WHAT TO WORK ON -> All the data should come back exactly as it was given.

===== SOURCE MATERIAL

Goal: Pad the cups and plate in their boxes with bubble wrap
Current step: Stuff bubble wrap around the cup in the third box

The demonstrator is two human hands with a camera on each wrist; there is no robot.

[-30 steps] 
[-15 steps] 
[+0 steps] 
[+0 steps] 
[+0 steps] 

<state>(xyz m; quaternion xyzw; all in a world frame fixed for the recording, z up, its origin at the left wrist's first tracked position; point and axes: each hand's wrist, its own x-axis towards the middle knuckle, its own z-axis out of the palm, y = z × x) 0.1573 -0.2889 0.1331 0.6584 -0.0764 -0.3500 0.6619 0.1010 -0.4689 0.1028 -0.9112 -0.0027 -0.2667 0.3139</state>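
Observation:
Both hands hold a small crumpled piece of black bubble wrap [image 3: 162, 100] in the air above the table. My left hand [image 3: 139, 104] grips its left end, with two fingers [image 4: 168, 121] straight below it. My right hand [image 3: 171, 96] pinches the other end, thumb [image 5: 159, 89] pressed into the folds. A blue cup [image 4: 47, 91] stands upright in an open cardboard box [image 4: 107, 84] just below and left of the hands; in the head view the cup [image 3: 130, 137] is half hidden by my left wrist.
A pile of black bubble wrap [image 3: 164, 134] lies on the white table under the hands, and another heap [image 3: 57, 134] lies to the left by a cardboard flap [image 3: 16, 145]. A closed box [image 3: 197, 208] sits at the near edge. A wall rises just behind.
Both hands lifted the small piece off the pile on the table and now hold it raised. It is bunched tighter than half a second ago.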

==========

SOLUTION TO THIS EXERCISE ->
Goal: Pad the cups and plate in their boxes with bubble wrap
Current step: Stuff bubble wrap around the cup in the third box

The demonstrator is two human hands with a camera on each wrist; there is no robot.

[-30 steps] 
[-15 steps] 
[+0 steps] 
[+0 steps] 
[+0 steps] 

<state>(xyz m; quaternion xyzw; all in a world frame fixed for the recording, z up, its origin at the left wrist's first tracked position; point and axes: each hand's wrist, its own x-axis towards the middle knuckle, its own z-axis out of the palm, y = z × x) 0.1573 -0.2889 0.1331 0.6584 -0.0764 -0.3500 0.6619 0.1010 -0.4689 0.1028 -0.9112 -0.0027 -0.2667 0.3139</state>
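Observation:
Both hands hold a small crumpled piece of black bubble wrap [image 3: 162, 100] in the air above the table. My left hand [image 3: 139, 104] grips its left end, with two fingers [image 4: 168, 121] straight below it. My right hand [image 3: 171, 96] pinches the other end, thumb [image 5: 159, 89] pressed into the folds. A blue cup [image 4: 47, 91] stands upright in an open cardboard box [image 4: 107, 84] just below and left of the hands; in the head view the cup [image 3: 130, 137] is half hidden by my left wrist.
A pile of black bubble wrap [image 3: 164, 134] lies on the white table under the hands, and another heap [image 3: 57, 134] lies to the left by a cardboard flap [image 3: 16, 145]. A closed box [image 3: 197, 208] sits at the near edge. A wall rises just behind.
Both hands lifted the small piece off the pile on the table and now hold it raised. It is bunched tighter than half a second ago.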

Whatever the exercise asked has now been answered.